I went to see Master Class with Tyne Daly as Maria Callas last Wednesday, because a friend had a spare ticket. She was great, the play itself wasn't. Weird audience, quite a few people chatting and a woman in front of me checking her iphone, which was distracting. I've had to tell the weirdo couple (he wore fur coat) next to me to stop talking. Jeffrey Archer was in the audience.
 
quite a few people chatting and a woman in front of me checking her iphone, which was distracting. I've had to tell the weirdo couple (he wore fur coat) next to me to stop talking.
Anyone talking during a performance should be taken outside and shot. What absolute cunts. It's deserving of a death sentence to talk at the cinema but during a play!
 
  • Like
Reactions: Sue
Yes, it was weird and it wasn't just the people next to me talking.
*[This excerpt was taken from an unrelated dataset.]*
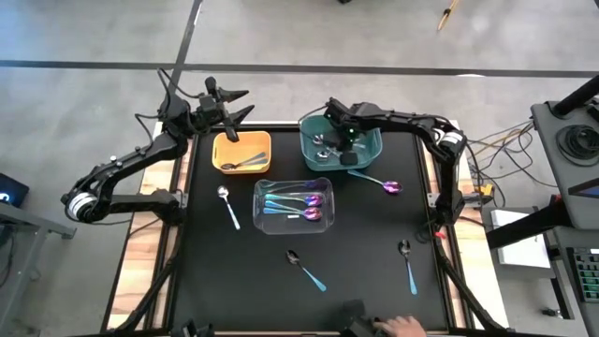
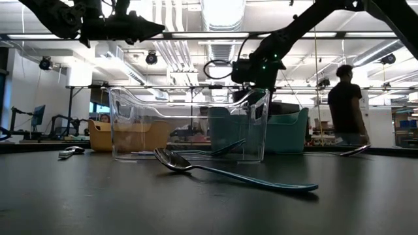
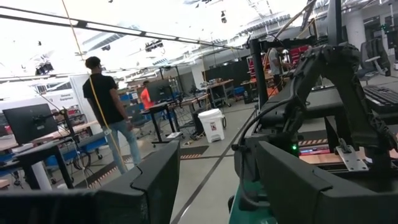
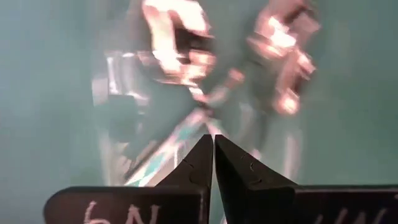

I mostly go the places like The Young Vic, Menier Chocolate Factory or the Donmar (for one thing they are cheaper) where people seem to be more respectful than in more mainstream West End Theatres where they seem to behave like audiences do at a multiplex now.
 
Went to see Blackbird last night, mixed feelings. The two actors in it were both good and at certain points it hit you really hard. Overall however, I can't help feeling a bit dissatisfied with it and I'm not entirely sure why.

Anybody else seen a version of it?
 
I've just been to our local theatre to see Spider's Web by Agatha Christie
I think the play itself wasn't that good and unfortunately the best performance came from the prompter :(

The next play will be California Suite and I'm hoping for better things :)
 
I saw singing in the rain at the palace theatre which was very charming and faithful to the film. They added a couple of numbers which weren't in the film though.

Thinking of going to watch titus andronicus in cantonese at the globe but not sure if it's going to be too difficult to understand.
 
Planning to go see Stoppard's Arcadia later this month.
Saw this couple of weeks ago, absolutely fantastic. I was a bit nervous going as the performances of company putting it on have been a bit hit and miss in my experience but this time they got it right.
 
Watched The Sunshine Boys at the Savoy Theatre last night starring Danny Devito. Lots of funny moments and Devito definitely had the best lines.

Going to watch Aesop's Fables at the Hackney Empire on Saturday.
 
bloody hell, how irritating. mrs b has generously agreed that we will go to a mate in an am-dram Much Ado About Nothing.

A quite enjoyable play, when well done, but this company always seems to get dreadful women - and not even many of them. And when has she agreed for us to go? 7.45 on Friday :facepalm:
 
Hmm..am dram is best avoided, but hard when mates are involved..

I went to see Antigone at the NT at the weekend. The production made much more of Creon than Antigone really - but Tiresias' prophecy was chilling and addressed to the audience as though we would reap the consequences of the war on terror (Christopher Ecclestone having channeled the spirit of the Campbell diaries for Creon the tyrant).

Anyway was worth seeing.
 
off to see the NT's Frankenstein tomorrow, tho in a cinema streaming screening thing - should that go in here or in the cinema thread??
 
we saw Antigone last week and Collaborators on friday (both at the national).

Antigone did not move me. I thought Ecclestone was surprisingly lacking in depth: i know one shouldn't exactly root for a tragic protagonist, but i was willing the death and turmoil to get done so that he'd stop shouting. A colleague who saw it said he thinks the fault was in the translation. maybe.

Then Collaborators was ace. Really thrillingly engaging - gorgeous set design, everyone performing at top energy. Simon Russell Beale was just gorgeous to watch - every gesture, every expression calculated to wrongfoot and delight us in the first two acts (the sweetest, most avuncular Joe Stalin you've never imagined), to set up the horror of the third. And yes - the third act should've had a bit more emotional punch, but by then I was sold anyway. Best thing i've seen at the theatre for years.